**Exercise**
Having found the line that holds "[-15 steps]", give that line and all lines after it again, word for word, through the end of the data below.

___ Supplied data

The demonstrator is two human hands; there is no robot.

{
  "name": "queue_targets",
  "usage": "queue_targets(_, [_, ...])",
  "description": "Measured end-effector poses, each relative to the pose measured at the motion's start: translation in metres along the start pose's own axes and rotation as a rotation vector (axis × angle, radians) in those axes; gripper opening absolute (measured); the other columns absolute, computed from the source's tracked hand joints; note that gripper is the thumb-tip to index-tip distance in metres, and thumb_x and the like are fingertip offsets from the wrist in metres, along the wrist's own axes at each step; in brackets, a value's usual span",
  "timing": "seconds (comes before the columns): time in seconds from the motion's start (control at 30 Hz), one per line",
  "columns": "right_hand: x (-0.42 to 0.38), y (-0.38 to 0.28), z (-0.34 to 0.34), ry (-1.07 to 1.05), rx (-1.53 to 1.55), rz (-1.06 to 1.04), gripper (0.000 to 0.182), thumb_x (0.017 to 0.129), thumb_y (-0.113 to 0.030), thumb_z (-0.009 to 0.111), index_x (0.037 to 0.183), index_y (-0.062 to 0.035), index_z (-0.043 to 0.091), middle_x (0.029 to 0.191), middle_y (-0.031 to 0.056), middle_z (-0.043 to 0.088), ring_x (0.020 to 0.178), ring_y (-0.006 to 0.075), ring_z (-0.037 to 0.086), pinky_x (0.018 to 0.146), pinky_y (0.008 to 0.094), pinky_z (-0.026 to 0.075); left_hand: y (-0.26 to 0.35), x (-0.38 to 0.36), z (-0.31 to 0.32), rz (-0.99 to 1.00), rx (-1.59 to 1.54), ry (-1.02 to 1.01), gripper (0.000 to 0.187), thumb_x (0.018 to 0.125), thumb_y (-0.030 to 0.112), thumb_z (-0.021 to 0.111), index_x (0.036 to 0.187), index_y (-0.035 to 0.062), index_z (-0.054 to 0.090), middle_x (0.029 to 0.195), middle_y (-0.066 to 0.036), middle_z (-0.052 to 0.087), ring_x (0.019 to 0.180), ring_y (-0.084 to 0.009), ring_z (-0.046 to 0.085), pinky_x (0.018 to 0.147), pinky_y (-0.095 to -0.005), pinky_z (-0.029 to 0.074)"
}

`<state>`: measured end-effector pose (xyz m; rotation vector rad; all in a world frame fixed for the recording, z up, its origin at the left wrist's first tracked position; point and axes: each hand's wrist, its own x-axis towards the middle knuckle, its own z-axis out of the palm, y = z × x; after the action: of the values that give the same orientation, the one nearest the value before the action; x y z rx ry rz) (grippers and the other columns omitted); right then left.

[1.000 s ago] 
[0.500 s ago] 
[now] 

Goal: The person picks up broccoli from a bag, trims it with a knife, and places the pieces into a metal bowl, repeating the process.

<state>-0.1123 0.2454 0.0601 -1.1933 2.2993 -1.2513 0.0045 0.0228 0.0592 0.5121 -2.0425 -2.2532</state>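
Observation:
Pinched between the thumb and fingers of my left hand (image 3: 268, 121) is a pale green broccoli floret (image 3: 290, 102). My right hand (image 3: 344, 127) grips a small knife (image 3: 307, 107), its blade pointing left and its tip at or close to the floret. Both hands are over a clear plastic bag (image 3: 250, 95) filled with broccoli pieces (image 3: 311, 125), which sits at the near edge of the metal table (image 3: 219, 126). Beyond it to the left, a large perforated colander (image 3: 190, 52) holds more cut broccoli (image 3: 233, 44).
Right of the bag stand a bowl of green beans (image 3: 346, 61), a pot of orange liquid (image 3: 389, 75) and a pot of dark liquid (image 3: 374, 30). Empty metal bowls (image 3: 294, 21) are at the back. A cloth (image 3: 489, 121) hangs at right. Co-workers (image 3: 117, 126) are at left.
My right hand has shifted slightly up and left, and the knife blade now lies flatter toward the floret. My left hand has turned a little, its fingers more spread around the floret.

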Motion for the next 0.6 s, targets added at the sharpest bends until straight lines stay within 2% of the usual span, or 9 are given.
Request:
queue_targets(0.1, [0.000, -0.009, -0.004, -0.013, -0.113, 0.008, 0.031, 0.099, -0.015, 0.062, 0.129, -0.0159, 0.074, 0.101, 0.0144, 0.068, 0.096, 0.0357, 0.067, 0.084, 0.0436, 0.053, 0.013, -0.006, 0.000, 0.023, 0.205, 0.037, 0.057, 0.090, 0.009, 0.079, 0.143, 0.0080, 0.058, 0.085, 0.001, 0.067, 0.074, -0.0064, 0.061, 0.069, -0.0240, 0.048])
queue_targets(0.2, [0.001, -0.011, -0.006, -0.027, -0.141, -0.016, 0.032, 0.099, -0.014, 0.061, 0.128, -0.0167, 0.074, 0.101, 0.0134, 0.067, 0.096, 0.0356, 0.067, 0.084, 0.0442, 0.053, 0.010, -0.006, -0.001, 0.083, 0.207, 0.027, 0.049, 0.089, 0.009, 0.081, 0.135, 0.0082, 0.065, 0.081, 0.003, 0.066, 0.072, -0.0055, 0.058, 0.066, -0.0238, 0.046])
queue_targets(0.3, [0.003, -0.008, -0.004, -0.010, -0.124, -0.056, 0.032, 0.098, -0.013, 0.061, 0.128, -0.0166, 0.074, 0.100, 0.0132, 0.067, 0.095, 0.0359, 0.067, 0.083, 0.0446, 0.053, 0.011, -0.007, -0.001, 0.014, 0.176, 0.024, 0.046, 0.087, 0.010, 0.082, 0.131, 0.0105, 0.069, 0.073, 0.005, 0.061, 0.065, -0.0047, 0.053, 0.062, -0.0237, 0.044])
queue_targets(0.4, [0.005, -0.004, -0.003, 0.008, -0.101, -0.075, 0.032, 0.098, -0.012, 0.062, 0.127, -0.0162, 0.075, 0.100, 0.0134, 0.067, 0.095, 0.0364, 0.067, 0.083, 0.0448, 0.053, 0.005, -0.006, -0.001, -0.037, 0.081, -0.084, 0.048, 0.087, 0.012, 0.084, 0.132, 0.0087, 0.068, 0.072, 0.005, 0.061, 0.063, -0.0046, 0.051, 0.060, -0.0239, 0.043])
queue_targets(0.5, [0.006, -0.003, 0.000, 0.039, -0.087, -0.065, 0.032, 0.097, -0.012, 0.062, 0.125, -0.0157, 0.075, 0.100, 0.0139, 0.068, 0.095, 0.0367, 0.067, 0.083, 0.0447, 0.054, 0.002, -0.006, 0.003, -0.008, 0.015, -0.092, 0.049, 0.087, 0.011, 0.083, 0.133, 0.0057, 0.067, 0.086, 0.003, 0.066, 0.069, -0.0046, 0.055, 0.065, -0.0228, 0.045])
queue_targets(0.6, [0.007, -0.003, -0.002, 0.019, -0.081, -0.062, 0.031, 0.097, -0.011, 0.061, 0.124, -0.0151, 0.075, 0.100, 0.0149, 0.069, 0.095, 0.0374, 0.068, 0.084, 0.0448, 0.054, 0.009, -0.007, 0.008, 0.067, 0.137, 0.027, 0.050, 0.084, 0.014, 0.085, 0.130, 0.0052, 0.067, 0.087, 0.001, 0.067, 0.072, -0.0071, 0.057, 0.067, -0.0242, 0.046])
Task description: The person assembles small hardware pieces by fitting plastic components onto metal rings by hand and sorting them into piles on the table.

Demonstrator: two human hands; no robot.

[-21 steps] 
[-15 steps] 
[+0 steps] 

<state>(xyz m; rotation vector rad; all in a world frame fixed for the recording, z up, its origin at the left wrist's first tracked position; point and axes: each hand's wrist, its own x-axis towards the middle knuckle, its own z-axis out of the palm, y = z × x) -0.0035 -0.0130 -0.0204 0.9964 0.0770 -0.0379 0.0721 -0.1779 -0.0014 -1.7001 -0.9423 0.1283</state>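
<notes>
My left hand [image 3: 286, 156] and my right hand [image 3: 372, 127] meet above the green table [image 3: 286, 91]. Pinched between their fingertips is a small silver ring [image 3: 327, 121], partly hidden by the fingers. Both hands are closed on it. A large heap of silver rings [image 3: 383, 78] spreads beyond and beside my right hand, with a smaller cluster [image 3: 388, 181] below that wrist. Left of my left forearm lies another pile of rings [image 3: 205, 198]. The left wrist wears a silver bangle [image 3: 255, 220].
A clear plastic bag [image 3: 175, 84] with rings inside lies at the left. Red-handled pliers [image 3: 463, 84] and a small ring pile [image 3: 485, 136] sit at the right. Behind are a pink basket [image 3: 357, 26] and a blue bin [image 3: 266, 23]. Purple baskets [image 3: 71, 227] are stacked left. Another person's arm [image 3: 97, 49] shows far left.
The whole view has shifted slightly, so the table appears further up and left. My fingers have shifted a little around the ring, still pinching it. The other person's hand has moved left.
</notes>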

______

**Task answer**
[-15 steps] 
[+0 steps] 

<state>(xyz m; rotation vector rad; all in a world frame fixed for the recording, z up, its origin at the left wrist's first tracked position; point and axes: each hand's wrist, its own x-axis towards the middle knuckle, its own z-axis out of the palm, y = z × x) -0.0035 -0.0130 -0.0204 0.9964 0.0770 -0.0379 0.0721 -0.1779 -0.0014 -1.7001 -0.9423 0.1283</state>
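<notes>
My left hand [image 3: 286, 156] and my right hand [image 3: 372, 127] meet above the green table [image 3: 286, 91]. Pinched between their fingertips is a small silver ring [image 3: 327, 121], partly hidden by the fingers. Both hands are closed on it. A large heap of silver rings [image 3: 383, 78] spreads beyond and beside my right hand, with a smaller cluster [image 3: 388, 181] below that wrist. Left of my left forearm lies another pile of rings [image 3: 205, 198]. The left wrist wears a silver bangle [image 3: 255, 220].
A clear plastic bag [image 3: 175, 84] with rings inside lies at the left. Red-handled pliers [image 3: 463, 84] and a small ring pile [image 3: 485, 136] sit at the right. Behind are a pink basket [image 3: 357, 26] and a blue bin [image 3: 266, 23]. Purple baskets [image 3: 71, 227] are stacked left. Another person's arm [image 3: 97, 49] shows far left.
The whole view has shifted slightly, so the table appears further up and left. My fingers have shifted a little around the ring, still pinching it. The other person's hand has moved left.
</notes>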

The full output has already been given.